ASSIGNMENT: Exactly as written, transcribe each line of the listing.

RECORDED DATA:
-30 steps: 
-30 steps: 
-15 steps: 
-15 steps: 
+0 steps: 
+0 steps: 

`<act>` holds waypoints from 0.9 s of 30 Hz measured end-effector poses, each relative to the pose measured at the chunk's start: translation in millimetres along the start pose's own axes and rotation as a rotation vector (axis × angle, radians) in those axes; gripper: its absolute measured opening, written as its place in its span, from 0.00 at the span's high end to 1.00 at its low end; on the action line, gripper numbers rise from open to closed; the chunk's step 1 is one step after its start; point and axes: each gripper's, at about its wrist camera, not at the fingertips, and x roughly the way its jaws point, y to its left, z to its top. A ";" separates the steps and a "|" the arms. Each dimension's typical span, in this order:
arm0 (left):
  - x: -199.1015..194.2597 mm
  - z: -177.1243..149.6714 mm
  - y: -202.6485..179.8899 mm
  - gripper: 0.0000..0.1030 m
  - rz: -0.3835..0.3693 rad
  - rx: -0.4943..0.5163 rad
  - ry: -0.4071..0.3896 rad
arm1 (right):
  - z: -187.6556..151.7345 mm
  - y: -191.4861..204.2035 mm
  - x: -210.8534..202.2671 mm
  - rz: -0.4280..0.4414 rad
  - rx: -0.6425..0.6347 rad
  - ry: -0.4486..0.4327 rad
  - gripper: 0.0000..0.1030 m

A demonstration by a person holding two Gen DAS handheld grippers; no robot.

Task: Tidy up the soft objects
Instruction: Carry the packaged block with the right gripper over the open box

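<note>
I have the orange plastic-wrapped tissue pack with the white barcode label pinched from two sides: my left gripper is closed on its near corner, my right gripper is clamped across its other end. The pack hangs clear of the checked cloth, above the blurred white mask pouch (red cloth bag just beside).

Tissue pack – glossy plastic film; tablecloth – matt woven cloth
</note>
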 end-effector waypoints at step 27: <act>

SOLVED EXERCISE:
-30 steps: 
-30 steps: 
-15 steps: 
-15 steps: 
+0 steps: 
+0 steps: 

`<act>` holds waypoints from 0.9 s of 30 Hz measured end-effector poses, each relative to the pose measured at the chunk's start: translation in millimetres along the start pose's own axes and rotation as a rotation vector (axis × angle, radians) in those axes; gripper: its absolute measured opening, written as its place in its span, from 0.00 at the span's high end to 1.00 at its low end; on the action line, gripper numbers rise from open to closed; the chunk's step 1 is one step after its start; point and axes: each gripper's, at about its wrist camera, not at the fingertips, and x roughly the way its jaws point, y to its left, z to its top. A ";" separates the steps and a "|" the arms. Each dimension's typical span, in this order:
arm0 (left):
  - x: -199.1015..194.2597 mm
  - z: -177.1243..149.6714 mm
  - y: -202.6485..179.8899 mm
  - gripper: 0.0000..0.1030 m
  - rz: -0.3835..0.3693 rad
  - rx: -0.4943..0.5163 rad
  - ry: -0.4071..0.3896 rad
arm1 (right):
  - z: -187.6556..151.7345 mm
  - y: -191.4861..204.2035 mm
  - x: -210.8534..202.2671 mm
  - rz: -0.4280..0.4414 rad
  - rx: -0.6425..0.6347 rad
  - ry: -0.4486..0.4327 rad
  - gripper: 0.0000..0.1030 m

A demonstration by a person holding two Gen DAS handheld grippers; no robot.

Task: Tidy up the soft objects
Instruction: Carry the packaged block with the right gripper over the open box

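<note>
I have the orange plastic-wrapped tissue pack with the white barcode label pinched from two sides: my left gripper is closed on its near corner, my right gripper is clamped across its other end. The pack hangs clear of the checked cloth, above the blurred white mask pouch (red cloth bag just beside).

Tissue pack – glossy plastic film; tablecloth – matt woven cloth
</note>
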 end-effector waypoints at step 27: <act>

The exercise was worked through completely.